Cuban star Ana de Armas made waves with her controversial take on Marilyn Monroe in Andrew Dominik’s “Blonde,” an adaptation of Joyce Carol Oates’ novel about the late star. De Armas’ endlessly emotional performance makes an interesting contrast to London-born Eddie Redmayne, tightly controlled in “The Good Nurse,” as serial murderer Charles Cullen, whose crimes eventually raise the suspicions of the film’s title character, Amy Loughren (Jessica Chastain) . In conversation, de Armas and Redmayne rave about each other’s work — an especially meaningful compliment for de Armas, as Redmayne knows his Monroe: He starred opposite Michelle Williams in 2011’s “My Week With Marilyn.”
Ana De Armas: I’ve been a big admirer of yours for a long time. I remember going to the premiere of “The Danish Girl.”
Eddie Redmayne: Really?
De Armas: And the after-party. I was just blown away by your performance. So it’s pretty surreal to be here with you today.

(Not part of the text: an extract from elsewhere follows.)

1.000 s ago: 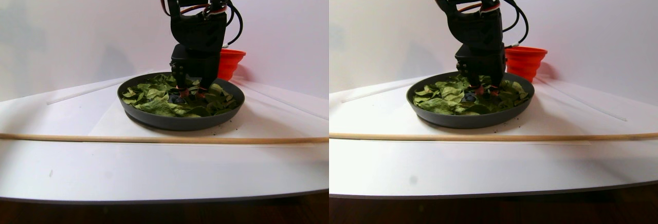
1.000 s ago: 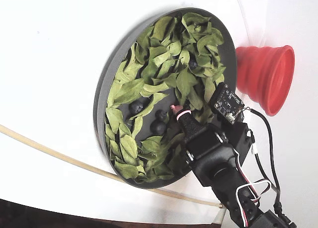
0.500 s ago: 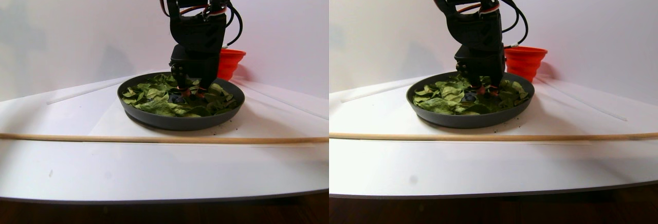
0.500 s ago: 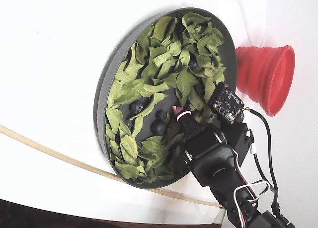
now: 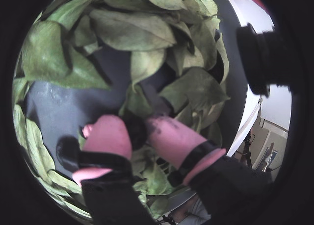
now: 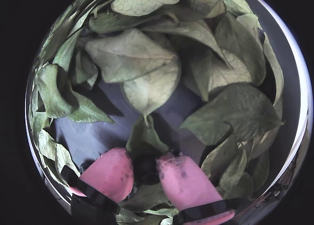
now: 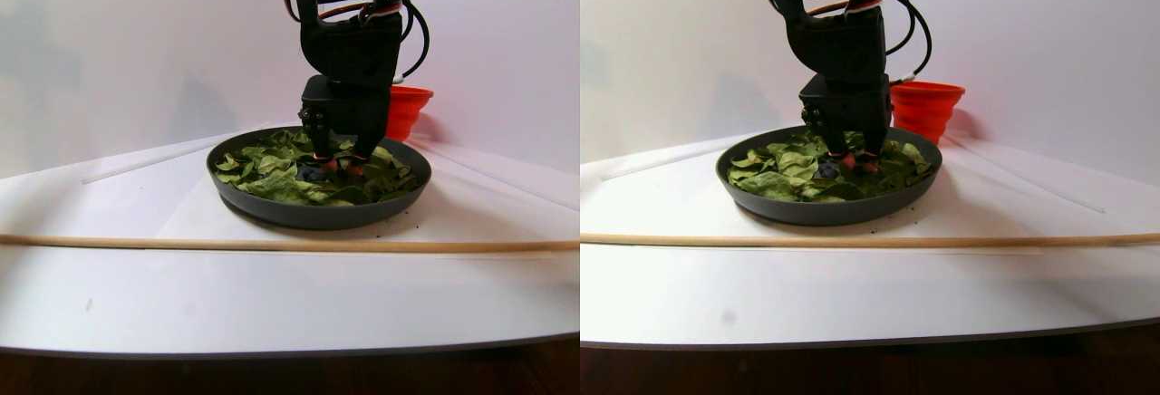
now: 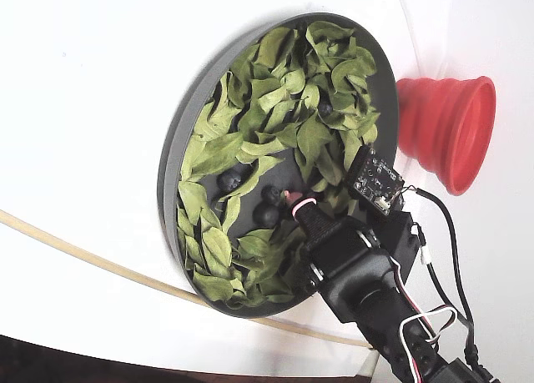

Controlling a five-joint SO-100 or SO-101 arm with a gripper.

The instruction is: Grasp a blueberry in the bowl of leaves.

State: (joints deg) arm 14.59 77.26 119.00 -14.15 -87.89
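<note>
A blueberry [image 6: 146, 169], dark and half in shadow, sits between the pink fingertips [image 6: 110, 173] of the tool [image 5: 140, 132], pressed low among the leaves [image 6: 147, 83] on the floor of the bowl [image 8: 171, 162]. In both wrist views the two pads stand a little apart with the berry filling the gap; they look to be touching it on either side, though whether they grip it firmly cannot be told. The tips have been pushed down through the greenery because the fruit lies on the dark dish bottom, in a bare patch just ahead of the pads, with curled leaves crowding close on every other side. The fixed view shows the tool reaching in over the bowl's rim, and two more blueberries [image 8: 230, 181] lying loose just beyond its tips, one near, one a little farther off. The stereo pair view shows the arm [image 7: 352, 42] standing almost straight up over the bowl, wrist bent so the tool points steeply down, its tips sunk among the leaves. Behind the arm, well clear of the tool, a red cup [image 8: 446, 128] waits on the white surface [image 7: 272, 286]; a thin wooden rod [image 7: 290, 245] lies across the surface on the camera side of the bowl.
</note>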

Redmayne: I was amazed by your work in “Blonde.” It was one of those rare performances where you want to go and hold that person afterwards and check that they’re OK. Your range is insane, comparing “Blonde” to your other work.
De Armas: Look who’s talking.
Redmayne: Was this the first real person that you’ve played?
De Armas: This is the second, but a completely different approach. The first person I played was in this movie “Hands of Stone,” and I was playing Roberto Durán’s wife, who I was friends with. I spent Christmas with them in Panama. She was Panamanian, and Cubans are the same people, basically.
Redmayne: But still terrifying when the person you’re playing is going to watch your work. There comes a moment when you have to go, “This isn’t a documentary. I’m getting it wrong. I’m just going to do my best and give my heart to it.”
De Armas: Correct. It’s only fair that you have your space to do your job. At least, you just don’t want to imitate this person, because then it’s very restrictive — you have nothing to explore, you have nothing to add to the character.
Redmayne: Am I right in thinking the book is a slightly fictionalized version?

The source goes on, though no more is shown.